Article III, Section 2 restricts federal judicial power to “cases” and “controversies.” A federal court cannot decide a case unless the plaintiff has standing—a concrete interest in the outcome—to bring it. Congress cannot statutorily eliminate the constitutional standing requirement simply by allowing citizen suits, but it can create new interests, the injury to which may establish standing.

20
Q

The plaintiff bears the burden of establishing standing

A

To have standing, a plaintiff bears the burden of establishing three elements:

i) Injury in fact;
ii) Causation (the injury must be caused by the defendant’s violation of a constitutional or other federal right); and
iii) Redressability (the relief requested must prevent or redress the injury).

21
Q

Injury in fact

A

The injury must be both concrete and particularized.

22
Q

Individualized injury

A

When a plaintiff has been directly injured “it does not matter how many people” were also injured; when “a harm is concrete, though widely shared,” there is standing.

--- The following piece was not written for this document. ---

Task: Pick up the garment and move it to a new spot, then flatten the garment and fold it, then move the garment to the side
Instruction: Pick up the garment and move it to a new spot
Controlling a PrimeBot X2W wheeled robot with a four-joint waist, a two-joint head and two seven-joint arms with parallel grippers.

However, even though an injury may satisfy the injury-in-fact standard, the court may refuse to adjudicate a claim by the application of the principles of prudence. Under this prudential-standing principle, an injury that is shared by all or a large class of citizens (i.e., a generalized grievance) is not sufficiently individualized to give the plaintiff standing.

23
Q

Type of injury

A

The injury need not be physical or economic.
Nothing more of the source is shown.